▶ **Provided material**:
'''

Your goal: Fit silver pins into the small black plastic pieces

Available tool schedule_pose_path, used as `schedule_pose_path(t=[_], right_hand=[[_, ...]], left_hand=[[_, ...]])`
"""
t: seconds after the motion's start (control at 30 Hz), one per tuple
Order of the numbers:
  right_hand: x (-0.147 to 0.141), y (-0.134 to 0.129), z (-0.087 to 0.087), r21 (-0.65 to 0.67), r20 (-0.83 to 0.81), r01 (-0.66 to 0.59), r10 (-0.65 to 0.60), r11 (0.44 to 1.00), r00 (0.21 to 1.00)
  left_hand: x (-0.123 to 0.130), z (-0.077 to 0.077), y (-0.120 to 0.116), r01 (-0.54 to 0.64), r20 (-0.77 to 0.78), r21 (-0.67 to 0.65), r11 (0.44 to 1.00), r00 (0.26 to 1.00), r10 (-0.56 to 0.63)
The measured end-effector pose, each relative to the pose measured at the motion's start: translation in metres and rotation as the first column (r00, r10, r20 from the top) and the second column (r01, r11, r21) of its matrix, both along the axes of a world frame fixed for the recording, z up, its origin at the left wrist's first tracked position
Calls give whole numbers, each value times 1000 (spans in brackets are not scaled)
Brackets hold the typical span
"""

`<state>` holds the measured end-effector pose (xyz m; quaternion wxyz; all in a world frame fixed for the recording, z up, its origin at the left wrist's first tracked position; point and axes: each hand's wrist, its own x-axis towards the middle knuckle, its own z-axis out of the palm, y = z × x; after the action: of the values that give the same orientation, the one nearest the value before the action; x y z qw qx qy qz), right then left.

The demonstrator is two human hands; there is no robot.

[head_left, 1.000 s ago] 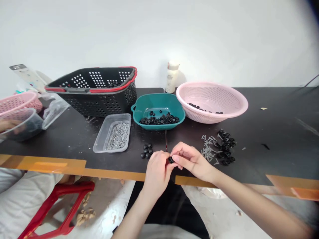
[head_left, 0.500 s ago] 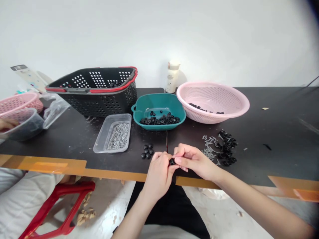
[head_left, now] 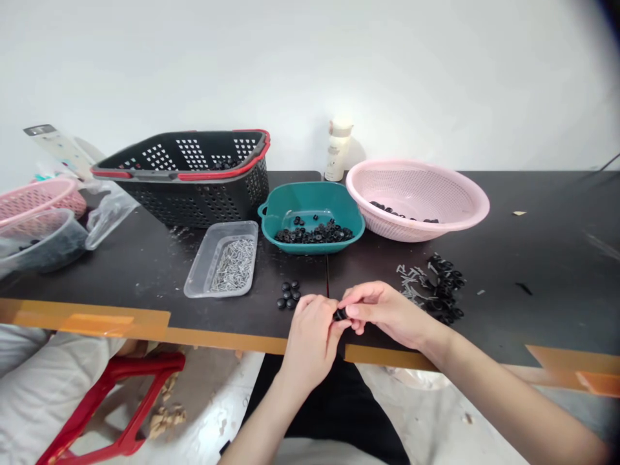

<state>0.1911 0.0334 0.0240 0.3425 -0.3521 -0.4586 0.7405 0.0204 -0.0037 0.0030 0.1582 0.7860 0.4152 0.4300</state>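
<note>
Your left hand (head_left: 309,341) and right hand (head_left: 385,315) were pinched close on a small black part (head_left: 340,314) above the black table (head_left: 542,258) edge, just short of the gray pins (head_left: 411,282); your next move called for a steady pinch.

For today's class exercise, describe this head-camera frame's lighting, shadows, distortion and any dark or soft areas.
Head view: soft, even light, with a faint shadow on the wall beside the white bottle; the wide lens bows the tape-edged table; the top-right corner darkens; the small black piece between the fingers looks slightly soft.
</note>
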Motion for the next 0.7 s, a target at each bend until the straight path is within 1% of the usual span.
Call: schedule_pose_path(t=[0.07, 0.13, 0.23, 0.3, 0.33, 0.43, 0.6, 0.7], right_hand=[[-2, -1, 2, 18, 12, 28, -28, 999, 1000], [-3, -2, 4, 63, 24, 85, -86, 994, 996], [-5, -3, 6, 222, 61, 176, -193, 959, 979], [-5, -4, 8, 315, 75, 188, -222, 930, 972], [-5, -5, 8, 336, 77, 190, -228, 922, 971], [-6, -6, 8, 340, 89, 197, -240, 920, 967], [-7, -6, 6, 329, 99, 218, -263, 919, 960], [-6, -6, 7, 327, 86, 241, -283, 914, 955]], left_hand=[[0, 0, 0, -12, 18, -21, 1000, 1000, 13], [0, 0, 0, -45, 38, -25, 999, 998, 46], [1, -1, -1, -122, 102, -8, 993, 987, 122], [1, -2, -1, -169, 160, 0, 986, 973, 166], [1, -3, -2, -188, 186, 3, 982, 965, 184], [1, -5, -2, -211, 241, 1, 978, 949, 204], [1, -7, -1, -183, 337, -45, 982, 923, 188], [0, -7, 0, -178, 369, -50, 983, 911, 184]])
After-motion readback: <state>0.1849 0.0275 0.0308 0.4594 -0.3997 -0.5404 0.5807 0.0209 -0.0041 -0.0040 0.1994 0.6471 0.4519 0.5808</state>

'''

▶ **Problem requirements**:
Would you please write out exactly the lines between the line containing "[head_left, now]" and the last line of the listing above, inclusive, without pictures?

▶ **Solution to the problem**:
[head_left, now] 

<state>0.1911 0.0334 0.0240 0.3425 -0.3521 -0.4586 0.7405 0.0204 -0.0037 0.0030 0.1582 0.7860 0.4152 0.4300</state>
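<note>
Your left hand (head_left: 309,341) and right hand (head_left: 385,315) were pinched close on a small black part (head_left: 340,314) above the black table (head_left: 542,258) edge, just short of the gray pins (head_left: 411,282); your next move called for a steady pinch.

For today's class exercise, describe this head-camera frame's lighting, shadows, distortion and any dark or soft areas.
Head view: soft, even light, with a faint shadow on the wall beside the white bottle; the wide lens bows the tape-edged table; the top-right corner darkens; the small black piece between the fingers looks slightly soft.
</note>
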Motion for the next 0.7 s, a target at each bend until the straight path is within 1% of the usual span.
Call: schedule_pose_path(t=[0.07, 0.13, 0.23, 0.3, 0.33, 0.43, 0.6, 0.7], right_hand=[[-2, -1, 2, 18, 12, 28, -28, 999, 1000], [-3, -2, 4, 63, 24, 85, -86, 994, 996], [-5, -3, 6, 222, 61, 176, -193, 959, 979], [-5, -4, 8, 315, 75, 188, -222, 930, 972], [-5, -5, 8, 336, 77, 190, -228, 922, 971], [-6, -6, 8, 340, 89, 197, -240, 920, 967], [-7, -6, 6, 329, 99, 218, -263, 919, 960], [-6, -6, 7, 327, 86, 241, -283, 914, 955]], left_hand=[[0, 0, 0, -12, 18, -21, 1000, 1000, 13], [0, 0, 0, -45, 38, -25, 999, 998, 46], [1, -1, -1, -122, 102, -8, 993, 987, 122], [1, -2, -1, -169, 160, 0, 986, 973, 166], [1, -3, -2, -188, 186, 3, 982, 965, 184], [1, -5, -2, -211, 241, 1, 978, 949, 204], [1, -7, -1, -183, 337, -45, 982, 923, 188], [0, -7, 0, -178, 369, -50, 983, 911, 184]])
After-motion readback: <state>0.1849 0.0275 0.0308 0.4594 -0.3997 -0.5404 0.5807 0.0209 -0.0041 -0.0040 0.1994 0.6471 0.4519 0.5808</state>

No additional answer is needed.